> [To do]
The answer should hold only the lines from the one containing "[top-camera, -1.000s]" through the one containing "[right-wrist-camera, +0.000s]" in the entries below, copied exactly, without pictures.

> [Dataset content]
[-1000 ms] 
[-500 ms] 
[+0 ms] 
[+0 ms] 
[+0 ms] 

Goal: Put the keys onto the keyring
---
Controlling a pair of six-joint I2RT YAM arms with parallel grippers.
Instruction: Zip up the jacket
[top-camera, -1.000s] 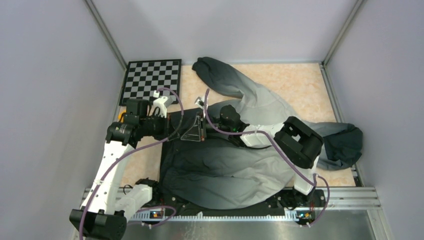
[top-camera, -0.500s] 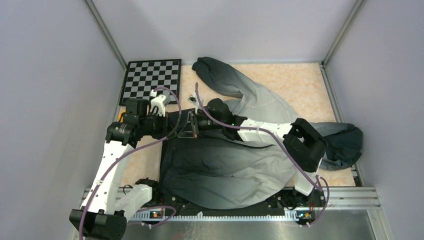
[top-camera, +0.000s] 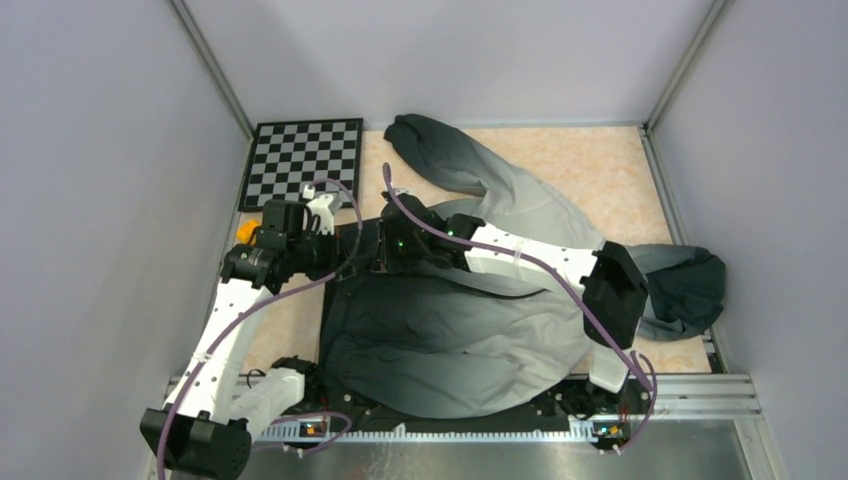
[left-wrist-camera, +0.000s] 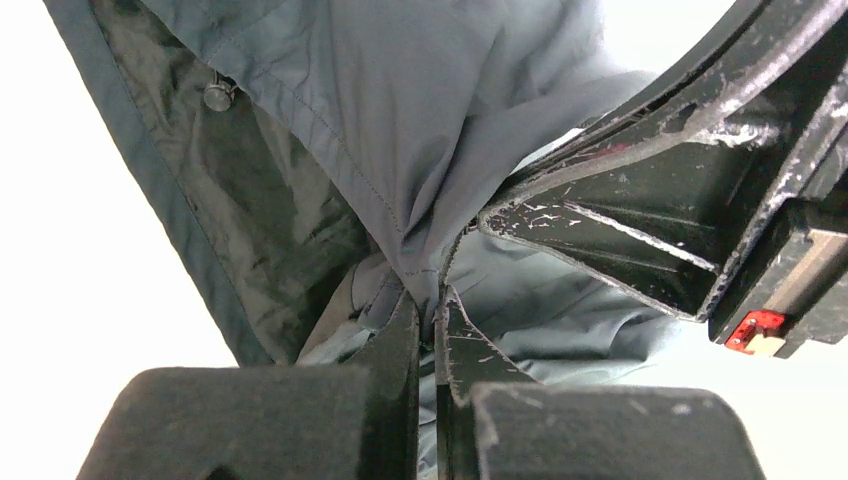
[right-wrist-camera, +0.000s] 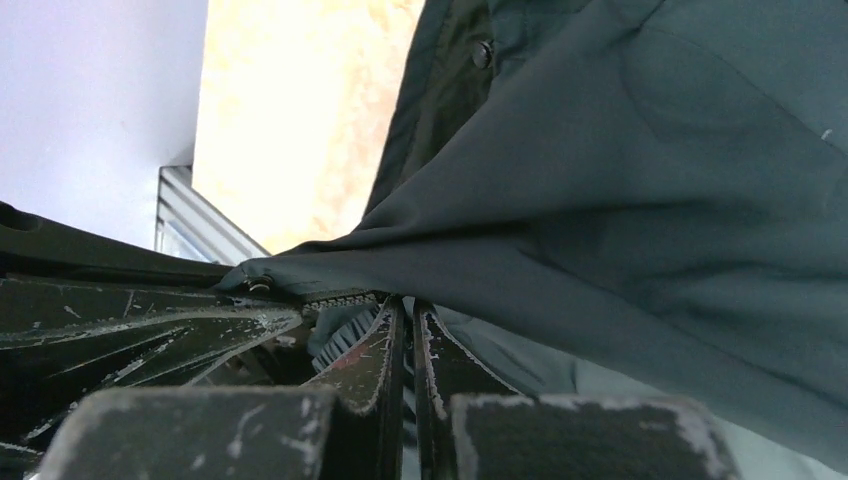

> [Answer to the problem]
[top-camera, -1.000s] 
[top-camera, -0.500s] 
[top-camera, +0.000s] 
[left-wrist-camera, +0.000s] 
[right-wrist-camera, +0.000s] 

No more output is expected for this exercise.